[Dataset items]
--------
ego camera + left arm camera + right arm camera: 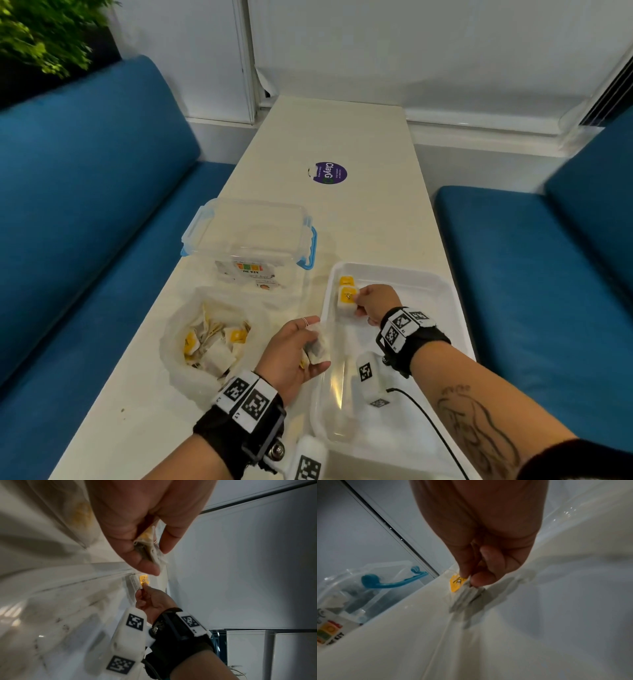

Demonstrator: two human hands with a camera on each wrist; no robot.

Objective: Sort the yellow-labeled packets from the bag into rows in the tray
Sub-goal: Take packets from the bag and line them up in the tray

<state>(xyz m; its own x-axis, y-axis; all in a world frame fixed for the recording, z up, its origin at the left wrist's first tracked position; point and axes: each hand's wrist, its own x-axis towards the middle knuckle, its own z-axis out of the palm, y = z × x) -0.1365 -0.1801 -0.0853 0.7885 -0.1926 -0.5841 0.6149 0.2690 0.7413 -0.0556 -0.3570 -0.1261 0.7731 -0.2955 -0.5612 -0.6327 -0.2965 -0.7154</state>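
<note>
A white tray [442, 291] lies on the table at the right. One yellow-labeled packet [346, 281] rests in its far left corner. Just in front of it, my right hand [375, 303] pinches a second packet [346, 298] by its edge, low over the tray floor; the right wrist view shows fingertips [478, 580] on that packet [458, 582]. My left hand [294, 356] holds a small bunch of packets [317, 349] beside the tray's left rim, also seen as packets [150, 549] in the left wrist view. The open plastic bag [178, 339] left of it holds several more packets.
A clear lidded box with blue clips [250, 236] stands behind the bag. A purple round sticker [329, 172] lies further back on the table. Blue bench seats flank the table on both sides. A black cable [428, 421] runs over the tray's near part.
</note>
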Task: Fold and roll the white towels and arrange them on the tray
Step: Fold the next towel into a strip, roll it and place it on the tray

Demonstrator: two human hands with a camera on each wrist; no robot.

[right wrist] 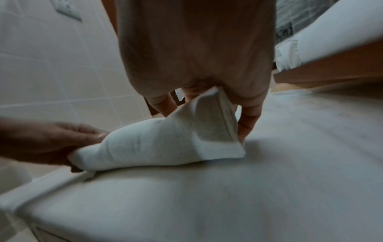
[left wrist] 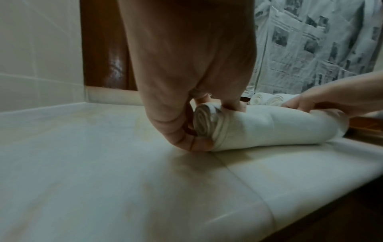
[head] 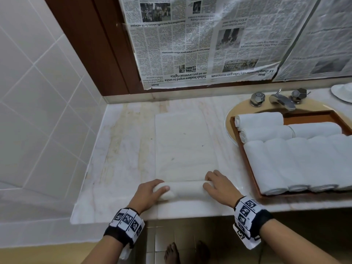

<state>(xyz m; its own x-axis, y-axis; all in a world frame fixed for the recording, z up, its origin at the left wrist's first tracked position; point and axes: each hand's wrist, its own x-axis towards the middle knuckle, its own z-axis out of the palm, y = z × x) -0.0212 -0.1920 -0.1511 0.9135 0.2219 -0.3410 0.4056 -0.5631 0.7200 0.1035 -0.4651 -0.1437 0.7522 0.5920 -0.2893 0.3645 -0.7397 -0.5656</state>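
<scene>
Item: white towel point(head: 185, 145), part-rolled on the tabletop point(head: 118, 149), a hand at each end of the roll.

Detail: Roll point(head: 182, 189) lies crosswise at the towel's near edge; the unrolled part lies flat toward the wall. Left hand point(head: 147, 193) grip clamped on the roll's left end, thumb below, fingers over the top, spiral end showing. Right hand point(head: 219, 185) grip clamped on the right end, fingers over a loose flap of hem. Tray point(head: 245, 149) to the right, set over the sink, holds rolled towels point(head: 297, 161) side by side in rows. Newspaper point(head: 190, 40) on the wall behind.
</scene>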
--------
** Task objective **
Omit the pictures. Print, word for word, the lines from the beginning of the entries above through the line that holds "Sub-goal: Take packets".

** Solution **
ego camera + left arm camera + right arm camera: 

Demonstrator: two human hands with a camera on each wrist; no robot.

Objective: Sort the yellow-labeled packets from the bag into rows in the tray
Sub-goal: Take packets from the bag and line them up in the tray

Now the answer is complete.